Aim of the task: Verbatim, and with nothing else, reproduce the data below from its first line through the line containing "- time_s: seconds".

Raw data:
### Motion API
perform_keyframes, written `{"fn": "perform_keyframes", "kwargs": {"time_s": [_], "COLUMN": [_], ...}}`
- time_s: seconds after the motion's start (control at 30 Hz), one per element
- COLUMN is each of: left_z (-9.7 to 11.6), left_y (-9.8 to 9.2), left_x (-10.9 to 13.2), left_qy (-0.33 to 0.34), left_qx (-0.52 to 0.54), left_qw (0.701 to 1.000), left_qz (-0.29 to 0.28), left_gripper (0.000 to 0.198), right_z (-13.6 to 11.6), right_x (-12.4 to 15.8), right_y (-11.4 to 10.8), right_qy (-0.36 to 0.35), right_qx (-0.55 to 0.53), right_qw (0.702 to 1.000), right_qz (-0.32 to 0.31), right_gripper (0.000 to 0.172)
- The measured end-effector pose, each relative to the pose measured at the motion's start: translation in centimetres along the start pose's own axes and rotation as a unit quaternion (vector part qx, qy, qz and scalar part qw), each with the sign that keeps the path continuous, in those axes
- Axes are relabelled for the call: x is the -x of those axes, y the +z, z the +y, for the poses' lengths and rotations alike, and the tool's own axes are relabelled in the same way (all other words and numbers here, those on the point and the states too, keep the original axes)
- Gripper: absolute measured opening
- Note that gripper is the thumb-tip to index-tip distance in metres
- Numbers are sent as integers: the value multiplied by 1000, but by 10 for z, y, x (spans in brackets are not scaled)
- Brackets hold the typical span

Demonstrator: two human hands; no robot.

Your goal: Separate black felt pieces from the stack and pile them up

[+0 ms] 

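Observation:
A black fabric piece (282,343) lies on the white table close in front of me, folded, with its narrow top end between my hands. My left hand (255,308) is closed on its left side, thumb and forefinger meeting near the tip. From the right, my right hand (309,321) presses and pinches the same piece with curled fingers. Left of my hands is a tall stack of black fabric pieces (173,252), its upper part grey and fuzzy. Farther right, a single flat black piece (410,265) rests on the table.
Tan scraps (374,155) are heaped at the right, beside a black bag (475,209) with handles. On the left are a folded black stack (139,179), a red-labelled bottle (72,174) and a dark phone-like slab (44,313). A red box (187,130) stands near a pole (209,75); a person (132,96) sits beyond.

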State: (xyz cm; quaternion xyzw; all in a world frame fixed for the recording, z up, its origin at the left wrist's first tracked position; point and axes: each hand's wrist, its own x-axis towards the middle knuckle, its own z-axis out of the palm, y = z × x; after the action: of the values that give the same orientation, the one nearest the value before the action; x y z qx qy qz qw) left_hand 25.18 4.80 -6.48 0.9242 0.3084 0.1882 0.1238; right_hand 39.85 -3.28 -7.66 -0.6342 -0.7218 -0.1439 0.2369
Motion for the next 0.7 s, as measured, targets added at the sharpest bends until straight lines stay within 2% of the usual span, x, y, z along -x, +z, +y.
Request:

Expected output:
### Motion API
perform_keyframes, written `{"fn": "perform_keyframes", "kwargs": {"time_s": [_], "COLUMN": [_], ...}}`
- time_s: seconds after the motion's start (control at 30 Hz), one per element

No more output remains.